The bigger story here is control. When warmth stays in the room instead of feeding that endless, invisible draught, you stop chasing comfort with the thermostat. You close the curtains earlier, the living room settles, and you forget about the meter for an evening. The curtain swap becomes a habit that hums in the background, saving money while you get on with your life. Share it with a neighbour, and they’ll likely swear you’ve changed the boiler. You haven’t. You’ve changed the way your home holds heat.

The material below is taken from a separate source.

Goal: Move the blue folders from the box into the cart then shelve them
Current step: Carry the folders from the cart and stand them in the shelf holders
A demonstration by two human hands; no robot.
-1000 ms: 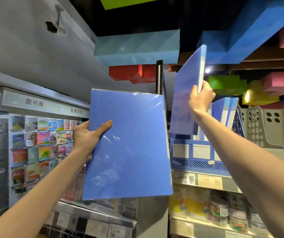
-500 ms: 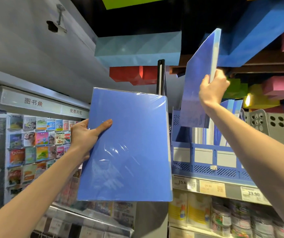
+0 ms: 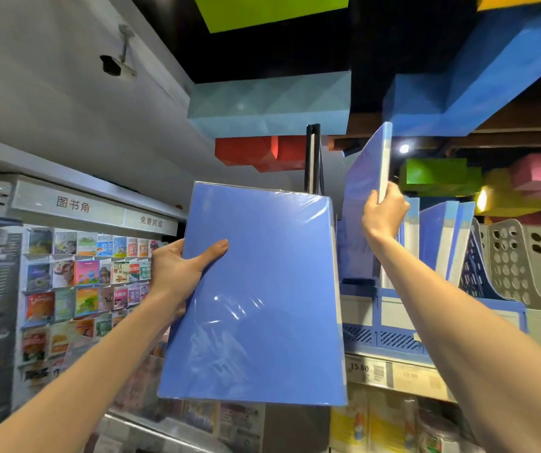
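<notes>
My left hand (image 3: 181, 273) grips the left edge of a shrink-wrapped pack of blue folders (image 3: 262, 299), held upright in front of me with the thumb lying across its cover. My right hand (image 3: 383, 214) pinches the spine edge of a single blue folder (image 3: 365, 197), which stands upright with its lower part down inside the blue file rack (image 3: 393, 318) on the top shelf. Several more blue folders (image 3: 442, 240) stand in the rack just right of it. Box and cart are out of view.
Grey perforated file racks (image 3: 517, 263) stand right of the blue rack. Price tags (image 3: 373, 371) line the shelf edge, with packaged goods (image 3: 377, 426) below. A display of small books (image 3: 83, 282) fills the left wall. A black post (image 3: 313, 158) rises behind the pack.
My right hand has brought the single folder down from its higher position into the blue rack. My left hand holds the wrapped pack almost where it was.
</notes>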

| Point clé | Détail | Intérêt pour le lecteur |
|---|---|---|
| Thermally lined, full-size curtains | Overlap 20 cm each side; drop to sill or floor; track close to wall | Maximises the still‑air layer, reducing heat loss fast |
| Pelmets and side returns | Block warm air from travelling behind the fabric | Boosts the curtain’s “seal” for bigger, quicker savings |
| Close at dusk habit | Shut curtains before the temperature dive | Turns a one‑off purchase into year‑on‑year savings |
FAQ :
- Do thermal curtains really save money?Yes. By slowing air over cold glass, they cut heat loss, so rooms stay warm with fewer boiler cycles. Many households see a noticeable drop on winter usage.
- How does this reach £200 a year?Across several main windows, with good overlap, a pelmet and early closing, you can trim a solid share of space‑heating demand on a typical bill—often up to that level.
- What header style should I choose?Pencil‑pleat or pinch‑pleat seal better than eyelets. If you love eyelets, add a pelmet or top baffle to block the gap.
- Will curtains block my radiator?They can. Keep the fabric off the radiator or tuck behind a shallow shelf so heat flows into the room, not up the window.
- Are blinds enough on their own?Lined blinds help, but the best results come from layering: a snug blind inside the recess plus heavy, well‑fitted curtains outside.